[What the task requires]:
Starting at the line that holds "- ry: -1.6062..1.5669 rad", set down each line through the end of the listing, exactly as written and with nothing added.

[Data shown]:
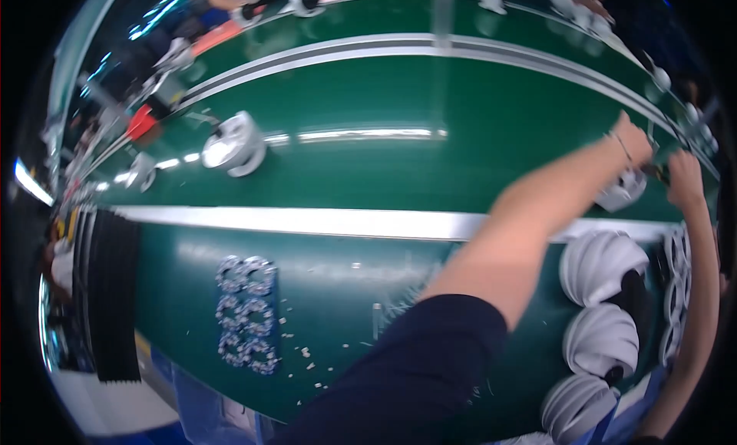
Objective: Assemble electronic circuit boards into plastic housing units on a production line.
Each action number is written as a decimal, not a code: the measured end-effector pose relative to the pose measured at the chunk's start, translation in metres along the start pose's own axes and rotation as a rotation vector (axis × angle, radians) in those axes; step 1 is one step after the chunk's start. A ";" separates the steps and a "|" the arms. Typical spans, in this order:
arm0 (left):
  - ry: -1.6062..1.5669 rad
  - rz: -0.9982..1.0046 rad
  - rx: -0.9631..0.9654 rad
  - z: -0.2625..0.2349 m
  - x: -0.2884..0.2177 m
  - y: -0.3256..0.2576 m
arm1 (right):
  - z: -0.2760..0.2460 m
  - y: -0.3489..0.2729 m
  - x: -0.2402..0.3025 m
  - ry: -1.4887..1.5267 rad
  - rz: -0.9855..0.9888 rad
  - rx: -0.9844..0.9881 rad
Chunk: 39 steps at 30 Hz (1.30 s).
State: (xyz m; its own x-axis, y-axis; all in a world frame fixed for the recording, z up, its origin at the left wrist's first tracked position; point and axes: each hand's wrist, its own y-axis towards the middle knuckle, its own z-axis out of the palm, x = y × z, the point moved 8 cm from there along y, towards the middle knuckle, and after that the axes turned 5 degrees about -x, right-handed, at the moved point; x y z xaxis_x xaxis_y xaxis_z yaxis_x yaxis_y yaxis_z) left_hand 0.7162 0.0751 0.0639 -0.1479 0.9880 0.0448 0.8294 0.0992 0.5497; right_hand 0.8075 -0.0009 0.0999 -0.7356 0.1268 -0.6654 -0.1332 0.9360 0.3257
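My left arm reaches across the bench to the far right, and my left hand is closed just above a white rounded housing on the green belt. A thin light line, perhaps a wire, shows beside its fingers; what they grip is too small to make out. My right hand is closed beside the same housing, at the right rim. A short dark object sticks out of it toward the housing; its kind is blurred.
White ribbed round shells stand stacked at the near right. A blue panel of ring-shaped circuit boards lies on the near bench among small pale bits. Another white housing sits on the belt at left, near black strips. Other people are across the belt.
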 end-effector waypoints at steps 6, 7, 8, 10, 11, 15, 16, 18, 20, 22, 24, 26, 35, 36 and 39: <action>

[Your solution]:
  - ry: -1.6062..1.5669 rad
  - rz: -0.9982..1.0046 rad
  - rx: -0.9631..0.9654 rad
  - z: -0.2625..0.2349 m
  - x: -0.2884..0.2177 m
  - y: -0.3256..0.2576 m
arm1 (right):
  - z: -0.2760..0.2460 m
  - y: -0.3489..0.2729 m
  - x: -0.2402..0.3025 m
  - ry: -1.4887..1.5267 rad
  - rz: -0.9855..0.9888 rad
  - rx: -0.9844..0.9881 rad
Chunk: 39 steps at 30 Hz (1.30 s).
State: (xyz m; its own x-axis, y-axis; all in a world frame fixed for the recording, z up, its origin at the left wrist's first tracked position; point and axes: each hand's wrist, its own y-axis towards the middle knuckle, its own z-axis out of the palm, x = y × z, the point moved 8 cm from there along y, towards the middle knuckle, and after that the axes turned 5 degrees about -x, right-handed, at the moved point; x y z xaxis_x xaxis_y xaxis_z yaxis_x yaxis_y yaxis_z) left_hand 0.7162 0.0751 0.0639 -0.1479 0.9880 0.0448 0.8294 0.0992 0.5497; right_hand 0.8075 -0.0009 0.0999 -0.7356 0.1268 -0.6654 -0.1332 0.9360 0.3257
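My left arm reaches across the bench to the far right, and my left hand is closed just above a white rounded housing on the green belt. A thin light line, perhaps a wire, shows beside its fingers; what they grip is too small to make out. My right hand is closed beside the same housing, at the right rim. A short dark object sticks out of it toward the housing; its kind is blurred.
White ribbed round shells stand stacked at the near right. A blue panel of ring-shaped circuit boards lies on the near bench among small pale bits. Another white housing sits on the belt at left, near black strips. Other people are across the belt.
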 end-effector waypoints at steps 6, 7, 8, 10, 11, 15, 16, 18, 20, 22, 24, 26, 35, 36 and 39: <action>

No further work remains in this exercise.